Take from the records below each line that holds "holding".

╔══

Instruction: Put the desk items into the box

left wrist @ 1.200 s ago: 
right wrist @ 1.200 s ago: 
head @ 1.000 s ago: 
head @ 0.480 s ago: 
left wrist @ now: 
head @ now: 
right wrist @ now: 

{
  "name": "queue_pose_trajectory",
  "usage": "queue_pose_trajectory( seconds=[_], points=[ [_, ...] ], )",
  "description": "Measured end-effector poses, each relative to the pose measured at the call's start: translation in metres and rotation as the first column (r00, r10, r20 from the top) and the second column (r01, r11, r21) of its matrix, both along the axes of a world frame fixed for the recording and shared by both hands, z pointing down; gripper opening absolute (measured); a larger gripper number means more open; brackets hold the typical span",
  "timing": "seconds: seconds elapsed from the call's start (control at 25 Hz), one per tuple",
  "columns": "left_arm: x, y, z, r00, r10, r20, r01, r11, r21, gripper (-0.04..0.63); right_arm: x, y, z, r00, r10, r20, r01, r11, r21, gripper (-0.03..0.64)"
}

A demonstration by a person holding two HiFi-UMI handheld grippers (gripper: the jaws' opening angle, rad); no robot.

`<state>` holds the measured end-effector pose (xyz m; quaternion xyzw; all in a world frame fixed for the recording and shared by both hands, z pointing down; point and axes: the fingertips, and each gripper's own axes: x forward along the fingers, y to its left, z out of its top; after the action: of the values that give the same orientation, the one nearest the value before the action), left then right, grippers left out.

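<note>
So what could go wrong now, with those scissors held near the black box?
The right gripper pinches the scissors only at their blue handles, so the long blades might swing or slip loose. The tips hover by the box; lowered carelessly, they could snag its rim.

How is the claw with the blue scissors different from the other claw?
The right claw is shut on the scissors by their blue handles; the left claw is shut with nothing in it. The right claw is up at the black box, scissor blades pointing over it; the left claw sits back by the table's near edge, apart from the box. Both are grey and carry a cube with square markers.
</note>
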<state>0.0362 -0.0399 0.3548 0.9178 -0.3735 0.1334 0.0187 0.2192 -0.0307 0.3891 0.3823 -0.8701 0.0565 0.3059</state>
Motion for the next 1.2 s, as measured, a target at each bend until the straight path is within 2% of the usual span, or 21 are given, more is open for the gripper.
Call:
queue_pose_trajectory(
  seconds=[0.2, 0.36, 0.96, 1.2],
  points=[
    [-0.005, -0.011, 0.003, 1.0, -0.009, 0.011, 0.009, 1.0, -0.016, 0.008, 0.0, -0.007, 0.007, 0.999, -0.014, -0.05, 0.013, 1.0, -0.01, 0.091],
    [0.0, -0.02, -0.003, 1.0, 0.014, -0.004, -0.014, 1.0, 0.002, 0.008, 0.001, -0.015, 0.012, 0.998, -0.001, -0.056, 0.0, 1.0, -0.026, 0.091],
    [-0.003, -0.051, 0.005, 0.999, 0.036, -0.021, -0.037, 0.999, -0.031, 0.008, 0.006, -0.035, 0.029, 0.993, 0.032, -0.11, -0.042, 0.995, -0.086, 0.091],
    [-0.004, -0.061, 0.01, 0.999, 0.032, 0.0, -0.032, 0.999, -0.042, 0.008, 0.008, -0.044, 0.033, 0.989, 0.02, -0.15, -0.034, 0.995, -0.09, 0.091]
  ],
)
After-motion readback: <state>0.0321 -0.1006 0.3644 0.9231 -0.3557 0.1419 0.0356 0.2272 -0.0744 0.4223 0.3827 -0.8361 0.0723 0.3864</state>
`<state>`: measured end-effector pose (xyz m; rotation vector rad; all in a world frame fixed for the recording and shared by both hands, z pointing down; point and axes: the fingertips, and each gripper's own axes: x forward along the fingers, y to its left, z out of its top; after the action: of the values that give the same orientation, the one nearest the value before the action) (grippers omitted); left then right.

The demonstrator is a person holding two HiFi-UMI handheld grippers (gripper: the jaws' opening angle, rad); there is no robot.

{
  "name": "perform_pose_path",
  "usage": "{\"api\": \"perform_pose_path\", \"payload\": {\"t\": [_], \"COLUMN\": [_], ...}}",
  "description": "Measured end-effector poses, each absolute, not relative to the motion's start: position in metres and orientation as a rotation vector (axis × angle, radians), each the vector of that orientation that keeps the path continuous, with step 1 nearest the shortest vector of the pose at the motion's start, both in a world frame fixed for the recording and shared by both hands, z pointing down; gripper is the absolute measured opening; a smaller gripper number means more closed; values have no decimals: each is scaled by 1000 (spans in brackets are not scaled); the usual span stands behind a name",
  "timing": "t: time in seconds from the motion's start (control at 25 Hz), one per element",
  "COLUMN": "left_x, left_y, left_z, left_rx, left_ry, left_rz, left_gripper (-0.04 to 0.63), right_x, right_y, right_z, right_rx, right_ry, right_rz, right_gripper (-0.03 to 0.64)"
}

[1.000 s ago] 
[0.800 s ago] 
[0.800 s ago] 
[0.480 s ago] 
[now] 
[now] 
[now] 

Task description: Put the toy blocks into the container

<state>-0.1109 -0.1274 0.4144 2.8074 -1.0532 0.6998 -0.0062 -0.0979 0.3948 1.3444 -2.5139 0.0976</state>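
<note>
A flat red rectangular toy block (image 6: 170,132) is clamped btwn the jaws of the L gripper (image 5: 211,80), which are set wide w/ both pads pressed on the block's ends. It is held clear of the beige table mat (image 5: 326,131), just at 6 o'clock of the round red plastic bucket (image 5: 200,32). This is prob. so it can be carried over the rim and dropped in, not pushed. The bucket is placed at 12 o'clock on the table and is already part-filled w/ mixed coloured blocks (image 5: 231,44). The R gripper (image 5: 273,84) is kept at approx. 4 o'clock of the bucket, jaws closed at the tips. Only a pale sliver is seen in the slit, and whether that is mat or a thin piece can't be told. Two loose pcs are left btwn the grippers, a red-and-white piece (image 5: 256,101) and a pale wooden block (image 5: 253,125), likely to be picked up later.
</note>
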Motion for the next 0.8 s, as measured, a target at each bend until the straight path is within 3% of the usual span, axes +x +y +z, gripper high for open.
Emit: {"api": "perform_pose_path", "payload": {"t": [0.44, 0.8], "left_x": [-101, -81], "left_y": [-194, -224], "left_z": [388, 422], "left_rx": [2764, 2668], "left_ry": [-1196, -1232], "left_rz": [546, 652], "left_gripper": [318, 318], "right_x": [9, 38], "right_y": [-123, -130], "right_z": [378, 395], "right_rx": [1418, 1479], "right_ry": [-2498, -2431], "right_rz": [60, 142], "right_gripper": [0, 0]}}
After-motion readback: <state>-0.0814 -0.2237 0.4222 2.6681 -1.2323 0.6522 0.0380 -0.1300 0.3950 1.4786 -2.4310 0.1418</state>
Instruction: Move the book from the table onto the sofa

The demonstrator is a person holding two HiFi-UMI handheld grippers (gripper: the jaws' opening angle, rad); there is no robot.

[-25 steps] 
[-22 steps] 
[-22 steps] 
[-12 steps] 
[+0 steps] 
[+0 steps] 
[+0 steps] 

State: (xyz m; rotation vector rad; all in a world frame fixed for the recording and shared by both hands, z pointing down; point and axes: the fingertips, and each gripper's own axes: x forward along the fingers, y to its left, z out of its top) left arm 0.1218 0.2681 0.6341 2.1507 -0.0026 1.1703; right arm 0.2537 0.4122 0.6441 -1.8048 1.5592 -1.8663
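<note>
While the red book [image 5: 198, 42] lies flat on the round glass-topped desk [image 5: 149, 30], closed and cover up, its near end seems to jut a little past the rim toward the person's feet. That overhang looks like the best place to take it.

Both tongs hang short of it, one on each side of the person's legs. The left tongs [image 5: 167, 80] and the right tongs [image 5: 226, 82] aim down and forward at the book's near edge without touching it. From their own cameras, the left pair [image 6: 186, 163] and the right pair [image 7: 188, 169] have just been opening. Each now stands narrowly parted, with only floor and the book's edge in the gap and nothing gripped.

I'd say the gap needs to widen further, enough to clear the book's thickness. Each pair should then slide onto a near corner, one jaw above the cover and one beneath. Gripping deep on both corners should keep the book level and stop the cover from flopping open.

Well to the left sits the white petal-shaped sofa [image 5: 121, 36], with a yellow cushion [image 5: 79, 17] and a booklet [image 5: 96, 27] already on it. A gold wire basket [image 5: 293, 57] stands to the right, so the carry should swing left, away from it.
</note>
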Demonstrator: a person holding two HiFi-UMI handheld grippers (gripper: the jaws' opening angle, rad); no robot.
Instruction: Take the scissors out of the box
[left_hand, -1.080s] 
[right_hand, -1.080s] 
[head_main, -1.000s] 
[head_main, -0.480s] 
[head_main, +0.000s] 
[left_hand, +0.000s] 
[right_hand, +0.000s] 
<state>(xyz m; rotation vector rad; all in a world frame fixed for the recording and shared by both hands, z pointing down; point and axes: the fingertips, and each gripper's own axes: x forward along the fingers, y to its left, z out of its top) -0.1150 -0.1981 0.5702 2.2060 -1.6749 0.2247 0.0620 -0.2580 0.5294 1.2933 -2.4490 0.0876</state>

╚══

Solution below
A demonstration by a person holding two HiFi-UMI handheld grippers (gripper: the jaws' opening angle, rad); no robot.
The demonstrator is a person holding two HiFi-UMI handheld grippers (gripper: the jaws' opening angle, rad); there is no robot.
The demonstrator is a person holding two HiFi-UMI handheld grippers (gripper: the jaws' opening angle, rad); there is no robot.
Demonstrator: a person holding two HiFi-UMI handheld grippers (gripper: the jaws' opening angle, rad); no robot.

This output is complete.